The tragedy goes deeper because the sciences have not only been driven into the situation they currently find themselves in by outside forces. The relevant term here is sloppy science – which I am not using to mean the slovenly, bad research that was always part of the package, but the weaknesses of a science culture that have made themselves particularly apparent in this major crisis. I am talking about a flood of publications – or rather, preprints and pre-, pre-publications – that never should have been made public in the first place because they often contain elements that have not been thought through or proven. I am also talking about the kind of skin-deep discourse which, admittedly, implies that all research is experimental and preliminary in nature, but does not explain its inherent uncertainties, thus itself generating uncertainty. And about the sheer craving for recognition. In brief: I am talking about half-baked claims and boasting that are now making many people ask whether science really is competent to deal with crises. In other words, about issues that are all too human.

It is certainly the case that science exposes itself to a whole raft of so-called social media, which themselves have long since started to reveal doubts about their own social compatibility. For the sober self-image and functioning of academic life, however, the hubris of sloppy science is something perhaps best described by the words of the German chancellor: new territory. In any case, the institution’s self-confidence has had it – which also leaves deep scars in how it is perceived in the outside world. The ongoing debate about the origins of the pandemic virus is a case in point. Since the beginning of the crisis, whenever the question is raised as to whether it was a natural zoonotic transmission or a lab accident, researchers have had to contend with the bitter wind of disinformation in their faces. Kindled by the populist right in society and politics, and, with cold-blooded calculation, by governments, too. A fundamental scientific question, politically highly charged, but one that will require painstaking, time-consuming investigation to answer. Instead of recognising and communicating this, all around the globe, hordes of scientists have allowed themselves to be instrumentalised for the one or other theory.

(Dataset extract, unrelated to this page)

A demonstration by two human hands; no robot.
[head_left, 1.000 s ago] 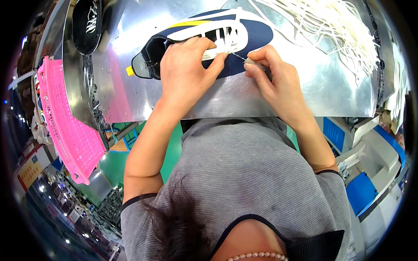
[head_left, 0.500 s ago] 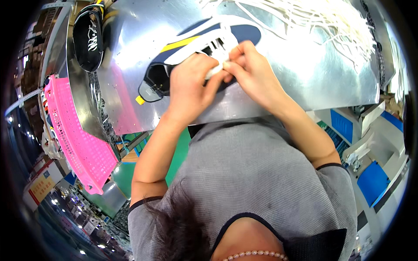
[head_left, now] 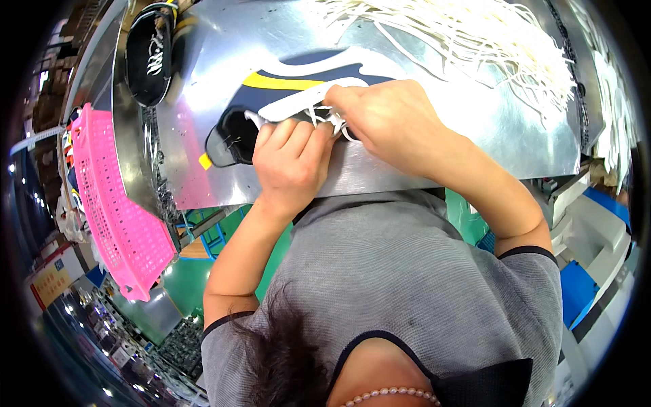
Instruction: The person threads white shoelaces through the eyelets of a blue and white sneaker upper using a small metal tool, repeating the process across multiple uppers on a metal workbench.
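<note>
A shiny metal worktop [head_left: 434, 146] fills the far half of the view. At its near edge both hands have drawn together: the left hand [head_left: 291, 159] is curled shut, pinning the navy shoe [head_left: 285, 88], and the right hand [head_left: 397, 119], a second ago out to the right, now pinches the white lace [head_left: 324, 117] at the eyelets. That suggests a lace pulled snug. Loose laces [head_left: 468, 41] heap along the far edge; a black shoe [head_left: 152, 51] sits at the far left corner beside a pink basket [head_left: 112, 203].

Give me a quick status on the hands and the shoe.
Left hand gripping navy shoe. Right hand on white lace. Loose laces piled behind, clear.
</note>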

Another example: case number predictions. Never before has the public role of experts as soothsayers been in greater demand. Science, on the other hand, is a parallel universe full of doubt. Evidence icon and data specialist John Ioannidis, for example, stated at an early stage that infection predictions based on computer models were rubbish, whilst himself gaining the public’s attention by pursuing the laborious business with patchy empiricism. At the same time, in high-ranking journals, researchers have not ceased improving the predictive models, thereby making one thing clear: Failure is the nature of the beast. At a time of global crisis, however, this self-evident fact acquires a veneer of incompetence the longer it lasts. Trust is eroded, as is self-confidence. So, perhaps the sciences, all the sciences together, would best be served by confronting the really big crises with a large-scale expert agency that can easily network online, rather like the IPCC (Intergovernmental Panel on Climate Change) for climate research. But they would need to organise that themselves.